# Solved: Need to replace mousepad - Can't find what I am looking for.



## StumpedTechy (Jul 7, 2004)

I have a clear glasstop desk. I have a small gel wristwrest from an old mousepad. I have a round thin mousepad that is not comfortable at all its too small and it slides easily on the glass.

The mouse is optical so the mouse on the glass directly with nothing under it is a no no (the mouse pointer does not move at all).

The round mousepad if placed underneath the glass works but its too small and of course it does not stick.

What I am looking for is something that I can stick under the glass, that has natural stickability (so it doesn't look like I got some 3m tape and slapped it on there) and is not obnoxious in color. Almost like a reverse wallpaper sort of thing.

Anyone ever hear of something like this?


----------



## K7M (Feb 27, 2000)

If you are artistic, you could paint a mountain scene or something on the back side of the glass.


----------



## JohnWill (Oct 19, 2002)

Truthfully, I doubt that will work. The LED will reflect from the top surface of the glass and still screw up the mouse function. It may have seemed to work in a brief test, but I'll bet it will be frustrating to use over the long haul. 

I'd just put a mousepad on the desktop.


----------



## K7M (Feb 27, 2000)

I thought it might work as he stated if he places the mouse pad under the glass it works. You could always switch to a trackball. I use one on my desktop as I don't have much desktop.


----------



## Knotbored (Jun 5, 2004)

Fabric stores sell glues that are made for temporary use and wash out. Just use it to glue a piece of phony leather or a panel of modern art-remove it with water when you decide to change it. (Quilters use it to secure pieces then wash it out after sewing, they also have a wash-out-iron on interfacing that stifffens fabric)


----------



## StumpedTechy (Jul 7, 2004)

I'm not artistic in the least think of me as the anti-artist and it did work for the 2 days I had something taped underneath. I just need to find something that will work that doesn't look like some bubblegum and tinfoil solution. The desk is in the living room and I want to keep my desk presentable. Is there perhaps any sticky clear film I can apply to a picture or something? I don't want to obscure what I put there with glue and I would like to be able to change it back to clear glass easily.

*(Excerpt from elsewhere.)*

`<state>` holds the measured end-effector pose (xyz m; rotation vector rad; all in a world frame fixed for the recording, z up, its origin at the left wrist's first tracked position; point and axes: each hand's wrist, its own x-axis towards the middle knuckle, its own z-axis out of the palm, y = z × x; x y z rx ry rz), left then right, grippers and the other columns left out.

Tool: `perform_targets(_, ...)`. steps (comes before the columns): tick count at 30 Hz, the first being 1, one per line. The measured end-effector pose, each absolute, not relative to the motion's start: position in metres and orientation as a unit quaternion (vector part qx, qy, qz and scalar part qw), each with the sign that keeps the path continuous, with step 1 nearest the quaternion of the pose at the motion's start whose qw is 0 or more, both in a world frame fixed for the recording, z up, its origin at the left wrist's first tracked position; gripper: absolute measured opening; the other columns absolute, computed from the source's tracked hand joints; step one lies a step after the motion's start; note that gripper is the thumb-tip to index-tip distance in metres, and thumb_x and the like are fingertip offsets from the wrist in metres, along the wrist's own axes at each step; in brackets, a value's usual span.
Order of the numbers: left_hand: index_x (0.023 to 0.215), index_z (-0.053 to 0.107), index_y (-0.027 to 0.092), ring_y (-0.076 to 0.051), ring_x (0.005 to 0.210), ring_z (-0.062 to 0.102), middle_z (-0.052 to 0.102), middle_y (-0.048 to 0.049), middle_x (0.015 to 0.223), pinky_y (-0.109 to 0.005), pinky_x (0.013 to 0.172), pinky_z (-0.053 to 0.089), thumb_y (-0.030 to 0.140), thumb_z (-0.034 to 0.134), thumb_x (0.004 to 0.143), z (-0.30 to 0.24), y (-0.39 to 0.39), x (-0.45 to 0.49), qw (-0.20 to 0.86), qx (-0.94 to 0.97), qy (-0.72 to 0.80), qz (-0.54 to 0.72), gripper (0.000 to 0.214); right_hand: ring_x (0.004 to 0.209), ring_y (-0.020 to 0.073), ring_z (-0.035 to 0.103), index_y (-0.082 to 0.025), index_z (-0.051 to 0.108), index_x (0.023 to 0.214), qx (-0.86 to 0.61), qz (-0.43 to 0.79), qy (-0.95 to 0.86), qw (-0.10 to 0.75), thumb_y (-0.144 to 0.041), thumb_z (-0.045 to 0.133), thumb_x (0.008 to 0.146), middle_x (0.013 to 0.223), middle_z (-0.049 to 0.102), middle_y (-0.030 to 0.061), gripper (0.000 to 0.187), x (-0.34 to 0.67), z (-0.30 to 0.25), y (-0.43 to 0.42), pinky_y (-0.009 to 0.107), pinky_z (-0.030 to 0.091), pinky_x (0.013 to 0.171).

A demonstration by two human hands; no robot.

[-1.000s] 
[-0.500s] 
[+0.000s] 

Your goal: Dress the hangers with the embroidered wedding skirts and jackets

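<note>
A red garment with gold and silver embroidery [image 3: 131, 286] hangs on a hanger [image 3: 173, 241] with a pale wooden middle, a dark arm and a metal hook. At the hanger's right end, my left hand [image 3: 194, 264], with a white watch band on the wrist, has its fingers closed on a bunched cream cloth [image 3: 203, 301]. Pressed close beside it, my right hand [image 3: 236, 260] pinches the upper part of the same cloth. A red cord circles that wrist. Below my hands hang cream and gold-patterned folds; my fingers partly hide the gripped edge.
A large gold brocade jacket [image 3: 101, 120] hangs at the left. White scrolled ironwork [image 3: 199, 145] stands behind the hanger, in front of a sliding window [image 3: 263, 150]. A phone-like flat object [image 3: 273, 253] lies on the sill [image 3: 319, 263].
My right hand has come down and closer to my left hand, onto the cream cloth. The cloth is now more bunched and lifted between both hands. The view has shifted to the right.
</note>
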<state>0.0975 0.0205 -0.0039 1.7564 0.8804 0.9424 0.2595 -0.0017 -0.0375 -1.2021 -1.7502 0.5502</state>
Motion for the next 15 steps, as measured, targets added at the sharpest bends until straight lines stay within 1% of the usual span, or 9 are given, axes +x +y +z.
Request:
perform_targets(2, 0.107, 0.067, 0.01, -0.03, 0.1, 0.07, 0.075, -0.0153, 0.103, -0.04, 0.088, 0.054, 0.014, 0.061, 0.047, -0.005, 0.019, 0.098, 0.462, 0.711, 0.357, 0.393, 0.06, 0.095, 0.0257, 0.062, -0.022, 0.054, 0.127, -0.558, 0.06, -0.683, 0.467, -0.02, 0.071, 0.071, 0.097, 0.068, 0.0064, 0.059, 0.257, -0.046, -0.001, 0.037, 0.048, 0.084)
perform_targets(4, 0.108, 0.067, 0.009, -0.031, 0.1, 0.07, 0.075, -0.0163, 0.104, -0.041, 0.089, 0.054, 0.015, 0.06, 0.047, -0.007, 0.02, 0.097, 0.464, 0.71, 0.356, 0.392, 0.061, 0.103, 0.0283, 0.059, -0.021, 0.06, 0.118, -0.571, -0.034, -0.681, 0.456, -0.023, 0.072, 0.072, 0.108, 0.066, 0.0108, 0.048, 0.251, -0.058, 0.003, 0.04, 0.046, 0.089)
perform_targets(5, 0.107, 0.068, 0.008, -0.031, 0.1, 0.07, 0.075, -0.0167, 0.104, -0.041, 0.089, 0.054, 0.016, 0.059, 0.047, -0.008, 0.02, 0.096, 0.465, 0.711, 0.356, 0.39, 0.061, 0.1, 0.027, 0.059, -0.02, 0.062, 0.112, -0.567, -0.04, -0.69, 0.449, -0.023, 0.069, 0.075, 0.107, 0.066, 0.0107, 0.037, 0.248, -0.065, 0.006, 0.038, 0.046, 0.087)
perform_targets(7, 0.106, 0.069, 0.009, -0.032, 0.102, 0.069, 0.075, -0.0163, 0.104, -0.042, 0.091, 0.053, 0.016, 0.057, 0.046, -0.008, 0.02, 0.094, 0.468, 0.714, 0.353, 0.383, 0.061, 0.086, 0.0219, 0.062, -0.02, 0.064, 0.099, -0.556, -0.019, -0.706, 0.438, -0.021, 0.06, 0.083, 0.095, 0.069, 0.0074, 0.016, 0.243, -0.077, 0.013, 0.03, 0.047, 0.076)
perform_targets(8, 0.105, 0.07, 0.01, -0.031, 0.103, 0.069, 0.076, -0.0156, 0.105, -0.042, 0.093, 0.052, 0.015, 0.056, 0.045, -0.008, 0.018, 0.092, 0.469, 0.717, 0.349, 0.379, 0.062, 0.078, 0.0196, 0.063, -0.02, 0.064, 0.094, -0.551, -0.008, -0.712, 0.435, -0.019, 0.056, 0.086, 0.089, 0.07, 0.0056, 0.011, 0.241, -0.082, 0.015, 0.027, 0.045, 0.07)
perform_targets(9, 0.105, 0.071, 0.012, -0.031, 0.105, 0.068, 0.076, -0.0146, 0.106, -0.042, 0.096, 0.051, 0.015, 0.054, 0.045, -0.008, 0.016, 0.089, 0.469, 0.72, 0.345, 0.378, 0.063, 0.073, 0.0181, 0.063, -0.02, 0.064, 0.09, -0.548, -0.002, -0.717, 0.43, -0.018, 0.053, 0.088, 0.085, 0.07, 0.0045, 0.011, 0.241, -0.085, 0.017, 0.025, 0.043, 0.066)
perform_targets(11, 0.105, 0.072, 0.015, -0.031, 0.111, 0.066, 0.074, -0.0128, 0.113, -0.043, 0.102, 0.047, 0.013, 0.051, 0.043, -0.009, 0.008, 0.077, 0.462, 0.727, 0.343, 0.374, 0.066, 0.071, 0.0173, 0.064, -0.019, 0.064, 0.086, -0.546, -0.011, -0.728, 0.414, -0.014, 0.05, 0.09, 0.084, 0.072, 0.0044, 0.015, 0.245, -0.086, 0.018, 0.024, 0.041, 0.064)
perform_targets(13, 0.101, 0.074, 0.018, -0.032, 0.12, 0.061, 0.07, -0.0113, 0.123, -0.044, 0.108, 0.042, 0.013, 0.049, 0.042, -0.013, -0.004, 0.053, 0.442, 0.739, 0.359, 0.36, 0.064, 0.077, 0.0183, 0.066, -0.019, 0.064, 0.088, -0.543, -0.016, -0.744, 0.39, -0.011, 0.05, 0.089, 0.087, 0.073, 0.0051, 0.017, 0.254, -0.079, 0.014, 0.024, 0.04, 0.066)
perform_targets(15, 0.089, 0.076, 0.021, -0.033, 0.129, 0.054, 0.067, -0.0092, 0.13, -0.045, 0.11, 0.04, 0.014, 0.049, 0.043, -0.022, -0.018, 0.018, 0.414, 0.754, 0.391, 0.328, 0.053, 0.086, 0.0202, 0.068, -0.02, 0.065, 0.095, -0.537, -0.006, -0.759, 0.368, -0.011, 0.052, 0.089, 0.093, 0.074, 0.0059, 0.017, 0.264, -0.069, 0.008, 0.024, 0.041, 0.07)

I have a general detest of mouse pads because they never stay put, are the size I want them to be, and I always go off the edges of it and have to recenter. If I do something like this I can pick the size, it won't move unless I move it on purpose, and due to the size of what I will put under I won't have to recenter as often.


----------



## StumpedTechy (Jul 7, 2004)

Knotbored that sounds almost like what will work. Do you know the name of these types of glue or possibly some brands?


----------



## K7M (Feb 27, 2000)

Staples has some double sided tape, you might want to try that. It's made by scotch, item #383534.


----------



## StumpedTechy (Jul 7, 2004)

Muhahahaha it works a charm 

http://www.target.com/Photo-Mount-P...387030-8602565?ie=UTF8&rh=k:glue-clear&page=1

I just got an older large picture and sprayed it and I am smooth mousing


----------



## JohnWill (Oct 19, 2002)

I'm stunned, I tried the identical test on a glass table here, and my Microsoft and Logitech optical mouse didn't like any kind of surface under the glass, they still were very jerky.


----------



## StumpedTechy (Jul 7, 2004)

Mines just a little ole dell (nothing special the same old optical that goes out with most every system) but no problems at all. I would think a laser mouse would have problems but shouldn't an optical as long as it has somthing to detect what is under it work? Maybe the optics of the ones you tested with are more precise and require nothing to reflect back from? I donno I just know I am working the same way I do at work on a standard engineered desktop.


----------



## JohnWill (Oct 19, 2002)

Well, if it works for you, that's all that really matters!


----------